Nevertheless, in KT samples, interactions between positively charged amine groups of the polymer and negatively charged components of cell wall may occur [14,28], which promotes an increased cell permeability, further speeding up the process of yeast autolysis and the release of proteins.

3.4. Phenolic Acids

Evolution of phenolic compounds after secondary alcoholic fermentation and 12 months of ageing on lees is presented in Table 3. A total of 18 compounds were identified in both the sparkling wines. Generally, treatments with chitosan did not affect the polyphenolic profile of wines compared to control samples, with the exception of (+)-catechin, which was present in significantly lower amounts (p < 0.05) after 12 months of storage in the presence of the biopolymer. This is due to the affinity of chitosan for flavanols present in wines, leading to its absorptive removal [16,29]. Overall, after 12 months of permanence on yeast lees, phenols slightly diminished or, in some cases, remained unchanged with respect to the base wine. As already evidenced elsewhere [25,30], at reducing conditions like those of sparkling wines, phenolic acids concentration tends not to be considerably modified, because of the scarcity of dissolved oxygen and the protective role of CO2 against phenolic oxidation. Table 3 also evidences a temporary diminution of almost all the phenolic compounds just after the secondary fermentation. This has been often observed, due to absorption of phenolics onto yeast cells [25,31]. During the subsequent period of lees ageing, two concurrent phenomena are then expected to be occurred: (i) the partial release of those phenols into the wine, following the cell disorganization and (ii) the hydrolysis of hydroxycinnamates esters that promotes the increase of the corresponding phenolic acids [32].

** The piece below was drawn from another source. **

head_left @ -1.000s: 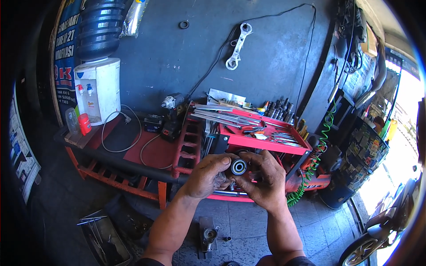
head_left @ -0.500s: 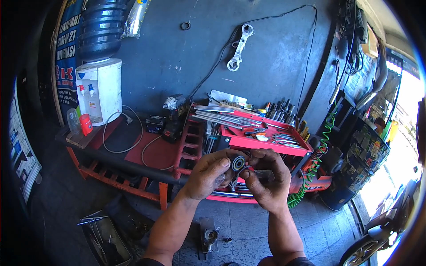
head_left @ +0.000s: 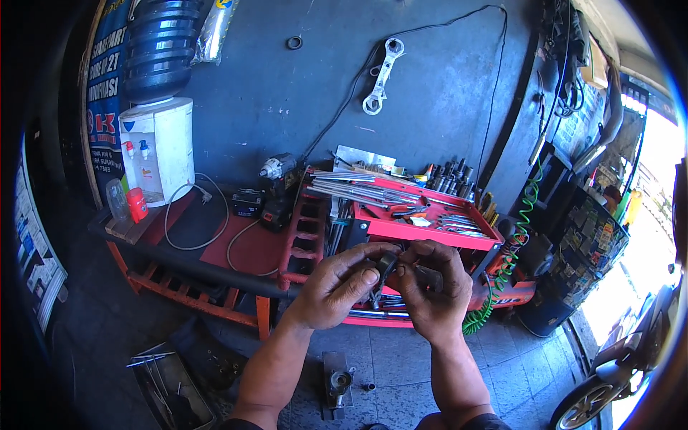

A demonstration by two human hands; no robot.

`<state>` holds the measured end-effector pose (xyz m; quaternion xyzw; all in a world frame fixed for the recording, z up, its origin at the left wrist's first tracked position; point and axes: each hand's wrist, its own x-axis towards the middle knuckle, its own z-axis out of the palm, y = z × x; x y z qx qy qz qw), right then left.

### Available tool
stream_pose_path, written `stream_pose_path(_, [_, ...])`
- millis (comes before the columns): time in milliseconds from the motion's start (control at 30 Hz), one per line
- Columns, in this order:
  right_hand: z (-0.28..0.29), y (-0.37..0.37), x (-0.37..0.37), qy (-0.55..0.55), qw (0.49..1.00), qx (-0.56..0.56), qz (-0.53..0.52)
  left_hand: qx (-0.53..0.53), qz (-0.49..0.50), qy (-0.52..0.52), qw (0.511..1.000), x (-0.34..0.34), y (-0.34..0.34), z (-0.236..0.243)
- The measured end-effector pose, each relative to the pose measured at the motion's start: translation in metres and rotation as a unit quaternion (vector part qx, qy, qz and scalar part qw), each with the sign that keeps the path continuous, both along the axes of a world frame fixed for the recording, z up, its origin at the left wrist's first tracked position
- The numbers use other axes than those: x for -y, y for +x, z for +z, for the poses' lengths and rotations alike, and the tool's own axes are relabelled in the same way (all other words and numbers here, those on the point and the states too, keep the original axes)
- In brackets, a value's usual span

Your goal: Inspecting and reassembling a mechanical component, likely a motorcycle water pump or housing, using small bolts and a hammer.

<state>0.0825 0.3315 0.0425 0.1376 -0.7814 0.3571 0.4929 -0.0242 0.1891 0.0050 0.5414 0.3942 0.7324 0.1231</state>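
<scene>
Head view, centre of frame: one black, round, ring-shaped part [head_left: 386,266], seen nearly edge-on and raised in front of the tool cart. Left hand [head_left: 335,288]: fingers curled, thumb and forefinger closed on the ring-shaped part. Right hand [head_left: 435,292]: fingers bent, thumb and fingertips drawn close together at the part's right side; whether they grip it or anything else, cannot tell

Behind the hands: one red metal tool cart [head_left: 433,236], its top tray bearing long silver metal rods [head_left: 362,188] and a row of silver spanners [head_left: 461,225]

Left of frame: one low workbench with black-and-red top and orange frame [head_left: 240,247]; on it, a black-and-grey power tool [head_left: 282,167], a red plastic container [head_left: 137,205], and a white water dispenser [head_left: 174,147] topped by a ribbed blue bottle [head_left: 161,51]

Upper centre, on the blue-grey wall: one long silver metal piece with ringed ends [head_left: 381,77]

Right of frame: one green coiled hose [head_left: 527,215]

Lower centre, on the floor: one grey metal part with a round opening [head_left: 337,381], a small dark cylindrical piece [head_left: 370,387] just beside it

Lower left: one grey rectangular tray [head_left: 195,384] with thin metal rods
</scene>
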Motion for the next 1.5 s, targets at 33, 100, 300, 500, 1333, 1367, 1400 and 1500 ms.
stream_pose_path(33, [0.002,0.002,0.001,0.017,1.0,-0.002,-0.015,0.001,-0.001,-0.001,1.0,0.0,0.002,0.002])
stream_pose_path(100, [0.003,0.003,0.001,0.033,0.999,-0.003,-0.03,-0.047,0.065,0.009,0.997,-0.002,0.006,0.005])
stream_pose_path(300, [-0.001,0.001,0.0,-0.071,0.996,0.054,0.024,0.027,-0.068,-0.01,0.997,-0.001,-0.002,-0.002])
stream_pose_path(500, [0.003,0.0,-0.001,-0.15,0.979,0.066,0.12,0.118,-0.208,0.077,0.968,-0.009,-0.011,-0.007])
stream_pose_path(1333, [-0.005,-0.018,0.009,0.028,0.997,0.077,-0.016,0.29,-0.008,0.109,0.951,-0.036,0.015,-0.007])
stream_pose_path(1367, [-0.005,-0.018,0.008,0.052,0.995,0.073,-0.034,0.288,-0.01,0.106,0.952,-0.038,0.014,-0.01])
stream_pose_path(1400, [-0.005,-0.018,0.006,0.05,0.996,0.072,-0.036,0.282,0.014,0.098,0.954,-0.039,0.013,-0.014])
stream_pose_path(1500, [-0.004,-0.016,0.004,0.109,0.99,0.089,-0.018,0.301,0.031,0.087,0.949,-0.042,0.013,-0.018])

3.5. Amino Acids and Amines

The data relative to amino acids (Table 4) illustrate the typical decrease in their total amount following the second fermentation because of the assimilation by yeasts [26,33]. By comparing the concentrations in base and refermented wines it appears, in fact, that apart from asparagine and glutamine, all the amino acids where metabolized by yeasts to various extent. It should, however, be considered that at the end of fermentation, residual nitrogen composition of wines depends on a balance between initial depletion by yeasts and successive excretion or passive exsorption, these occurring latter during the last phases of fermentation [23,29]. In addition, it is worth noting that when compared to untreated wines (CTRL), KT seemed to elicit a generalized lower consumption (or higher excretion) of amino acids, particularly with respect to glycine, arginine and lysine, that drove to significantly higher final amounts of amino acids for chitosan treated wines, at the end of secondary fermentation. After ageing on lees, amino acids significantly increased (Table 4). This evidence is in accordance with that obtained in previous works [33,34] where the cellular pool of amino acids has been claimed to be released to the medium by exsorption after yeast cell degradation. During the permanence on lees, both the treated and untreated samples evolved in a very similar way, maintaining the differences already recorded after the second fermentation, being the KT samples richer in these compounds with respect to CTRL. For what concern amines, their total amount did not change noticeably during the distinct production phases (Table 4).
Individual changes were found for putrescine which diminished after secondary fermentation in all the samples, partially counterbalanced by little and progressive increase in ornithine amounts independently of the treatments.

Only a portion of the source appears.